• [Task objective] Could you extract every entry below and reproduce it exactly?

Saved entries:

+ + + + + + +

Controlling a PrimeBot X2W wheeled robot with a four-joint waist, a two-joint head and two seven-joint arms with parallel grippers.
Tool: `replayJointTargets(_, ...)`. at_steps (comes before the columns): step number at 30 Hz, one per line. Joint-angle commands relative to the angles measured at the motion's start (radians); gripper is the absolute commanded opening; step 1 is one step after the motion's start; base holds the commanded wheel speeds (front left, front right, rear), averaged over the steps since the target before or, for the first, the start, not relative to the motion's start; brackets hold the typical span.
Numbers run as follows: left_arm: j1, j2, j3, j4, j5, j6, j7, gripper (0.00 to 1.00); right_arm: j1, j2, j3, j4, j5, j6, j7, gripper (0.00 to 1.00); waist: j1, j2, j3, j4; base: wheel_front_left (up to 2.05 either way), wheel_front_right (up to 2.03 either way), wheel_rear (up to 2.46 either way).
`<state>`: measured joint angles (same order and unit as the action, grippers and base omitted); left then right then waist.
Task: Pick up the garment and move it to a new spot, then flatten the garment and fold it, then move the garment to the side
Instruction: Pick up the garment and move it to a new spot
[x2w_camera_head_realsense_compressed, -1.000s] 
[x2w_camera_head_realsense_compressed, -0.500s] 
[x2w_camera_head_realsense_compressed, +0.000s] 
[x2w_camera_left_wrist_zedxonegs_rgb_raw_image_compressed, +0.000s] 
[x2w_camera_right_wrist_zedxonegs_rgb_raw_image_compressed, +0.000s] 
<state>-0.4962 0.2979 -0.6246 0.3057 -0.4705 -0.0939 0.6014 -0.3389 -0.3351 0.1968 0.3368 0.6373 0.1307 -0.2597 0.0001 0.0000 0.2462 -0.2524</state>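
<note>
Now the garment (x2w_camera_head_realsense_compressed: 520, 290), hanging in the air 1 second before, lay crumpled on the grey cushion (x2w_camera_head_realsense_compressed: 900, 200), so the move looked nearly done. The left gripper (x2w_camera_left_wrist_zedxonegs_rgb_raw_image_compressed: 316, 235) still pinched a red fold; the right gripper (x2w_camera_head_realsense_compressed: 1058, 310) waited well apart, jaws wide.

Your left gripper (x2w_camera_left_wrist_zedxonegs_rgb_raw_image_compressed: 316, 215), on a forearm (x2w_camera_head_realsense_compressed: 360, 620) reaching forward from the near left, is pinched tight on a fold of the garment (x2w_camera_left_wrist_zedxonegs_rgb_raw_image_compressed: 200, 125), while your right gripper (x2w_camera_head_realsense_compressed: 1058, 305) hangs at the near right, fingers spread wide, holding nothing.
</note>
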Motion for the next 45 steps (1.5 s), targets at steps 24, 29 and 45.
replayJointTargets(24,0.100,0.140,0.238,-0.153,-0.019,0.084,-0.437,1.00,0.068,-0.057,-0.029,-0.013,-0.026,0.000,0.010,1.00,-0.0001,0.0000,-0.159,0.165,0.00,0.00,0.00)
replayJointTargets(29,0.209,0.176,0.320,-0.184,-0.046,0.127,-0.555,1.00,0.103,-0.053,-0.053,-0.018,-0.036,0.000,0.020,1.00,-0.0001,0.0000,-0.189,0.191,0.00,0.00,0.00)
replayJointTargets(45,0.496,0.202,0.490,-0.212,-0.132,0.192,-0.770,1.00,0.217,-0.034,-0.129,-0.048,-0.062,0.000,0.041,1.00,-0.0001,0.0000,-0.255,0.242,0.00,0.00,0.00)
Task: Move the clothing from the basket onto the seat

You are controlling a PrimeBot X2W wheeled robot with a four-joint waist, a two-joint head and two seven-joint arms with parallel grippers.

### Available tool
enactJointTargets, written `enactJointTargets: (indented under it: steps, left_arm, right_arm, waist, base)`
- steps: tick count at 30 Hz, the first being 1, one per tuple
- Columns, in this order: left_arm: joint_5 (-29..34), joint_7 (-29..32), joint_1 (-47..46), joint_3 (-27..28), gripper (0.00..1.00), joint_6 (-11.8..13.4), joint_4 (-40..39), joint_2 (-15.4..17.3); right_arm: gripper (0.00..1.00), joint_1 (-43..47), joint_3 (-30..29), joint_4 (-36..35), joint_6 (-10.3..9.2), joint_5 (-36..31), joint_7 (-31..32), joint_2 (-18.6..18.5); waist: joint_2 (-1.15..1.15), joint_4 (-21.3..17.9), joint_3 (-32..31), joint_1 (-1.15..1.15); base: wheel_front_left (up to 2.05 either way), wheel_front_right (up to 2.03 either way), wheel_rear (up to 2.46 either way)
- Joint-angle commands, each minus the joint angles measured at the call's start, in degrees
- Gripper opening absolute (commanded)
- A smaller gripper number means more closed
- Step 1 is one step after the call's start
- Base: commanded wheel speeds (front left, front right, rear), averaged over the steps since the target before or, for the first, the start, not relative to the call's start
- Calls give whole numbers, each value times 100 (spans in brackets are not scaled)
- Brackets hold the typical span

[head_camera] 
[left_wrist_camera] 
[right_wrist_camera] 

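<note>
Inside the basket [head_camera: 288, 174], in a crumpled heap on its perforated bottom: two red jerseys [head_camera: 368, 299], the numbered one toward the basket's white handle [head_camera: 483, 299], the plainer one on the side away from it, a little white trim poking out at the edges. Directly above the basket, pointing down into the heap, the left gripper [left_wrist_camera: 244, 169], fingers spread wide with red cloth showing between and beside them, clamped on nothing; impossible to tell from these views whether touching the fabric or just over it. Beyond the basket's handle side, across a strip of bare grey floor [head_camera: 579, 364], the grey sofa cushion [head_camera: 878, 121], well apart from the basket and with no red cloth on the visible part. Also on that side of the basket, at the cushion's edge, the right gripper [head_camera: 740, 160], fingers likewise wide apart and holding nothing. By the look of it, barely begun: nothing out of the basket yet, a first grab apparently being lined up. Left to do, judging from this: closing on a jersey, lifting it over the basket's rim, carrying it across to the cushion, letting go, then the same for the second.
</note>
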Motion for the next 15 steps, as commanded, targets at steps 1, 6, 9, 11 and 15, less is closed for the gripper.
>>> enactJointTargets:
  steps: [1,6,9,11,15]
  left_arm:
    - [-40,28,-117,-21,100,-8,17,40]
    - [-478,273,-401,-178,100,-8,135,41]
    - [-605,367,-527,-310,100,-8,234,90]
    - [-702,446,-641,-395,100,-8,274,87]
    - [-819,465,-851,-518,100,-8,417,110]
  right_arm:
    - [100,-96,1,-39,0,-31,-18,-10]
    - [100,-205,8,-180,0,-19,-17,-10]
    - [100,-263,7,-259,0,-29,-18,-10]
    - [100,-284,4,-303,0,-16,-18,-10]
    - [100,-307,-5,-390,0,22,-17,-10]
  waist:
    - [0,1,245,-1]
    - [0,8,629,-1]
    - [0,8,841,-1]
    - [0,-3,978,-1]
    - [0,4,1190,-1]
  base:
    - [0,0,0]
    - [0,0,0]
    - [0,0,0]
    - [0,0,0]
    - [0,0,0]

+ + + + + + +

• [Your response]
Controlling a PrimeBot X2W wheeled robot with a four-joint waist, a two-joint head and two seven-joint arms with parallel grippers.
Tool: `replayJointTargets(_, ...)`. at_steps (comes before the columns): step number at 30 Hz, one per line. Joint-angle commands relative to the angles measured at the motion's start (radians); gripper is the absolute commanded opening; step 1 is one step after the motion's start; base holds the commanded wheel speeds (front left, front right, rear), averaged over the steps since the target before or, for the first, the start, not relative to the motion's start; brackets hold the typical span.
Numbers run as follows: left_arm: j1, j2, j3, j4, j5, j6, j7, gripper (0.00 to 1.00); right_arm: j1, j2, j3, j4, j5, j6, j7, gripper (0.00 to 1.00); waist: j1, j2, j3, j4; base: wheel_front_left (up to 2.05 either way), wheel_front_right (up to 2.03 either way), wheel_rear (up to 2.46 either way).
`<state>`: measured joint angles (same order and unit as the action, grippers and base omitted); left then right then waist.
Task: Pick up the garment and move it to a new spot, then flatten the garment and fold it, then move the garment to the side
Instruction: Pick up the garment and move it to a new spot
[x2w_camera_head_realsense_compressed, -1.000s] 
[x2w_camera_head_realsense_compressed, -0.500s] 
[x2w_camera_head_realsense_compressed, +0.000s] 
[x2w_camera_left_wrist_zedxonegs_rgb_raw_image_compressed, +0.000s] 
[x2w_camera_right_wrist_zedxonegs_rgb_raw_image_compressed, +0.000s] 
<state>-0.4962 0.2979 -0.6246 0.3057 -0.4705 -0.0939 0.6014 -0.3389 -0.3351 0.1968 0.3368 0.6373 0.1307 -0.2597 0.0001 0.0000 0.2462 -0.2524</state>
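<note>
Now the garment (x2w_camera_head_realsense_compressed: 520, 290), hanging in the air 1 second before, lay crumpled on the grey cushion (x2w_camera_head_realsense_compressed: 900, 200), so the move looked nearly done. The left gripper (x2w_camera_left_wrist_zedxonegs_rgb_raw_image_compressed: 316, 235) still pinched a red fold; the right gripper (x2w_camera_head_realsense_compressed: 1058, 310) waited well apart, jaws wide.

Your left gripper (x2w_camera_left_wrist_zedxonegs_rgb_raw_image_compressed: 316, 215), on a forearm (x2w_camera_head_realsense_compressed: 360, 620) reaching forward from the near left, is pinched tight on a fold of the garment (x2w_camera_left_wrist_zedxonegs_rgb_raw_image_compressed: 200, 125), while your right gripper (x2w_camera_head_realsense_compressed: 1058, 305) hangs at the near right, fingers spread wide, holding nothing.
</note>
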Motion for the next 45 steps (1.5 s), targets at steps 24, 29 and 45.
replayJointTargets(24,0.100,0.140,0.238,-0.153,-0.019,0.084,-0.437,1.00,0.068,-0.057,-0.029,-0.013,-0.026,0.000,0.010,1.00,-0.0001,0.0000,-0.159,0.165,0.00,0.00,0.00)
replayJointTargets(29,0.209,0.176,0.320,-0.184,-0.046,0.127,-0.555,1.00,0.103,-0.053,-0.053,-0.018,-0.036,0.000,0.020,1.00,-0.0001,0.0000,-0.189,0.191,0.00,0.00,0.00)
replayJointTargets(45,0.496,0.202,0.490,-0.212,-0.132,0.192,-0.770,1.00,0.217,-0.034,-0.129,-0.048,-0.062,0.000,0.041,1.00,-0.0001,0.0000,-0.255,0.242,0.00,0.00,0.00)
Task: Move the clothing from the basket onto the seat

You are controlling a PrimeBot X2W wheeled robot with a four-joint waist, a two-joint head and two seven-joint arms with parallel grippers.

### Available tool
enactJointTargets, written `enactJointTargets: (indented under it: steps, left_arm, right_arm, waist, base)`
- steps: tick count at 30 Hz, the first being 1, one per tuple
- Columns, in this order: left_arm: joint_5 (-29..34), joint_7 (-29..32), joint_1 (-47..46), joint_3 (-27..28), gripper (0.00..1.00), joint_6 (-11.8..13.4), joint_4 (-40..39), joint_2 (-15.4..17.3); right_arm: gripper (0.00..1.00), joint_1 (-43..47), joint_3 (-30..29), joint_4 (-36..35), joint_6 (-10.3..9.2), joint_5 (-36..31), joint_7 (-31..32), joint_2 (-18.6..18.5); waist: joint_2 (-1.15..1.15), joint_4 (-21.3..17.9), joint_3 (-32..31), joint_1 (-1.15..1.15); base: wheel_front_left (up to 2.05 either way), wheel_front_right (up to 2.03 either way), wheel_rear (up to 2.46 either way)
- Joint-angle commands, each minus the joint angles measured at the call's start, in degrees
- Gripper opening absolute (commanded)
- A smaller gripper number means more closed
- Step 1 is one step after the call's start
- Base: commanded wheel speeds (front left, front right, rear), averaged over the steps since the target before or, for the first, the start, not relative to the call's start
- Calls give whole numbers, each value times 100 (spans in brackets are not scaled)
- Brackets hold the typical span

[head_camera] 
[left_wrist_camera] 
[right_wrist_camera] 

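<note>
Inside the basket [head_camera: 288, 174], in a crumpled heap on its perforated bottom: two red jerseys [head_camera: 368, 299], the numbered one toward the basket's white handle [head_camera: 483, 299], the plainer one on the side away from it, a little white trim poking out at the edges. Directly above the basket, pointing down into the heap, the left gripper [left_wrist_camera: 244, 169], fingers spread wide with red cloth showing between and beside them, clamped on nothing; impossible to tell from these views whether touching the fabric or just over it. Beyond the basket's handle side, across a strip of bare grey floor [head_camera: 579, 364], the grey sofa cushion [head_camera: 878, 121], well apart from the basket and with no red cloth on the visible part. Also on that side of the basket, at the cushion's edge, the right gripper [head_camera: 740, 160], fingers likewise wide apart and holding nothing. By the look of it, barely begun: nothing out of the basket yet, a first grab apparently being lined up. Left to do, judging from this: closing on a jersey, lifting it over the basket's rim, carrying it across to the cushion, letting go, then the same for the second.
</note>
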Motion for the next 15 steps, as commanded, targets at steps 1, 6, 9, 11 and 15, less is closed for the gripper.
>>> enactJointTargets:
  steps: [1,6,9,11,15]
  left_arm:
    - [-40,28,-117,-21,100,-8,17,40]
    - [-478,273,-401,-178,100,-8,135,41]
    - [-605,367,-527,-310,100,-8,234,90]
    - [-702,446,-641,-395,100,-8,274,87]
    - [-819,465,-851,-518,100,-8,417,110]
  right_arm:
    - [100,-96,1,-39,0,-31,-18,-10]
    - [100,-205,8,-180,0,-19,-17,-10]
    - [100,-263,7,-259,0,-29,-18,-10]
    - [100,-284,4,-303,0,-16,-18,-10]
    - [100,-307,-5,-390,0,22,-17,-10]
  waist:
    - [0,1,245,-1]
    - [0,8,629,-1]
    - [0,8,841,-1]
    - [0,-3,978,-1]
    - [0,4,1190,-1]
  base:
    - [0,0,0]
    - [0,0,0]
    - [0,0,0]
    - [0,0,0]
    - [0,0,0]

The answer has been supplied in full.